» **TASK DESCRIPTION**
The line with "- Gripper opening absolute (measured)", the line with "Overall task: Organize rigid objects", and all lines between them in the material below: return these exactly, and no others.

» **RECORDS TO PROCESS**
+--

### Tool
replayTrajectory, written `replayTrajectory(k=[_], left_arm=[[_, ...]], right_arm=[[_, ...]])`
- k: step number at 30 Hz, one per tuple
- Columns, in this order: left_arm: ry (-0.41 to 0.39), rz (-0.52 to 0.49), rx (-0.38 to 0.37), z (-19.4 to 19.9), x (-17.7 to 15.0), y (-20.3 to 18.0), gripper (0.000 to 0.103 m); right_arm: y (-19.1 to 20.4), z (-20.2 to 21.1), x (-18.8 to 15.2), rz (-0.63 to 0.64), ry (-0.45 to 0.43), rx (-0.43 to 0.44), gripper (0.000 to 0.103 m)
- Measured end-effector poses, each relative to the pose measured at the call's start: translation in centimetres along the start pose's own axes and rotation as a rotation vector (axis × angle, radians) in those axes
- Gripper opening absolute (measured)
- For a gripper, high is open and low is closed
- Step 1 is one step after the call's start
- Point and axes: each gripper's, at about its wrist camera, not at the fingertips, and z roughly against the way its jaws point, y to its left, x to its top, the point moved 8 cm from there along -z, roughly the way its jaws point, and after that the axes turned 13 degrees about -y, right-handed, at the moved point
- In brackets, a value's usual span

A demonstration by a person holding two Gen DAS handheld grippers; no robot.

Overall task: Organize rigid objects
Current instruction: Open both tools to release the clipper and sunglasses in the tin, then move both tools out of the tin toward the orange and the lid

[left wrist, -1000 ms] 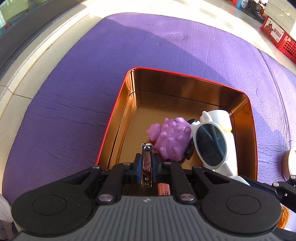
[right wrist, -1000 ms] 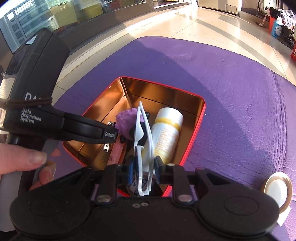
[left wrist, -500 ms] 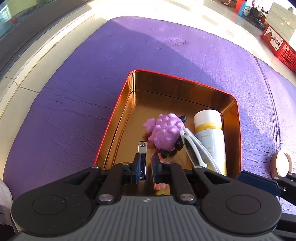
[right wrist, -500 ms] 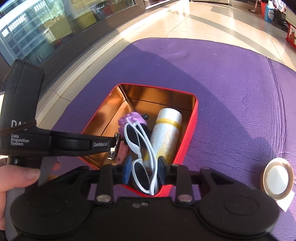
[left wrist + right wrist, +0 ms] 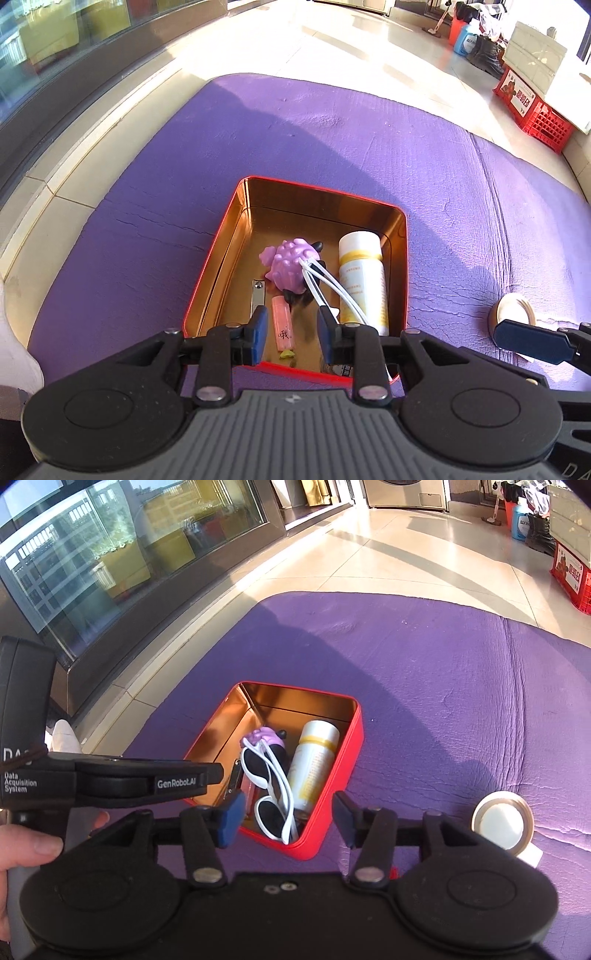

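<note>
Red tin [image 5: 325, 775] now holds the sunglasses [image 5: 271, 794] and clipper [image 5: 257, 295] just dropped in, both claws [image 5: 290, 325] [image 5: 286, 818] spread empty, leaving the lid [image 5: 502, 821] at 3 o'clock.

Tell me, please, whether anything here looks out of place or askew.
One item sits outside the tin: a round lid lies on the purple mat, off to the tin's right. Inside, the sunglasses lie askew, arms unfolded and resting on the purple toy, beside the bottle. Nothing looks spilled or damaged.
</note>
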Motion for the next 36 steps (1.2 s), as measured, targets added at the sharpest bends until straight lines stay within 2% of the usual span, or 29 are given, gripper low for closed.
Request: replayTrajectory(k=[2,3,5,7,11,15,19,20,21,26,36], left_arm=[[-0.016,-0.007,-0.008,1.1,0.1,-0.5,0.034],[-0.022,-0.008,-0.014,1.7,0.0,-0.7,0.044],[-0.043,-0.013,-0.021,2.8,-0.1,-1.3,0.056],[-0.056,-0.023,-0.026,3.8,-0.2,-1.9,0.056],[-0.080,-0.044,-0.042,5.9,-0.6,-3.4,0.057],[-0.106,-0.061,-0.053,7.8,-1.0,-5.0,0.073],[-0.114,-0.061,-0.080,9.1,-1.5,-6.6,0.073],[-0.113,-0.064,-0.089,9.5,-1.8,-7.1,0.073],[-0.113,-0.066,-0.096,9.7,-1.9,-7.5,0.073],[-0.126,-0.072,-0.115,10.6,-2.7,-9.4,0.082],[-0.090,-0.064,-0.155,9.6,-6.4,-13.0,0.082]], right_arm=[[-0.3,1.1,0.1,-0.012,-0.011,-0.001,0.060],[-0.4,1.7,0.2,-0.016,-0.016,0.002,0.064],[-0.6,2.6,0.2,-0.021,-0.031,0.004,0.067],[-0.8,3.7,0.2,-0.019,-0.038,0.008,0.068],[-1.9,6.0,0.1,-0.009,-0.056,0.000,0.080],[-3.7,8.2,-0.3,-0.014,-0.065,-0.025,0.086],[-5.5,9.7,-0.7,-0.021,-0.086,-0.032,0.095],[-5.9,10.0,-0.9,-0.025,-0.091,-0.029,0.101],[-6.5,10.4,-1.0,-0.033,-0.097,-0.030,0.103],[-9.4,11.4,-1.8,-0.079,-0.097,-0.062,0.103],[-14.1,10.6,-3.9,-0.038,-0.069,-0.180,0.103]])
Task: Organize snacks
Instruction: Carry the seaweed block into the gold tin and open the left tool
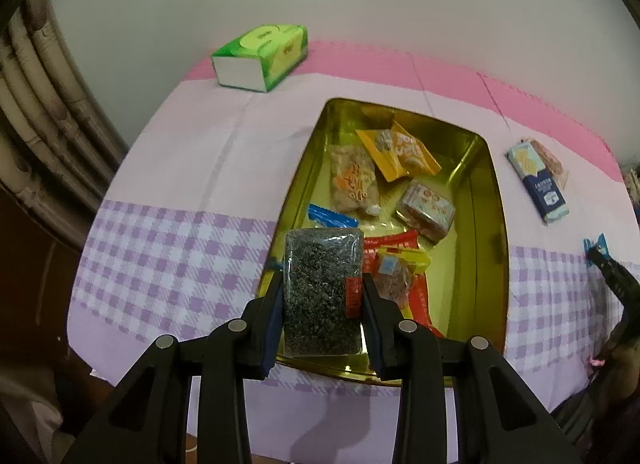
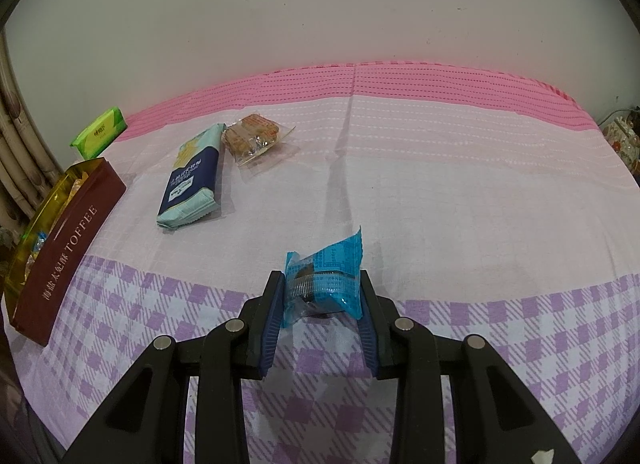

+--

» **RESPONSE AREA**
- Gripper opening absolute (measured)
- For a gripper, high is open and low is closed
- Step 1 is one step after the call's start
- Point and axes: each gripper's, at about its wrist camera, not at the fingertips, and z roughly against the way its jaws point, y to its left, x to its top, the point moved 8 cm from there along -z, roughly the way its jaws point, and after that the axes turned 13 degrees about -y, right-handed, at the moved point
- In brackets, a value's usual span

A demonstration by a person holding two Gen DAS handheld grippers; no robot.

Overall task: Organize rigid objects

Nothing else belongs in this answer.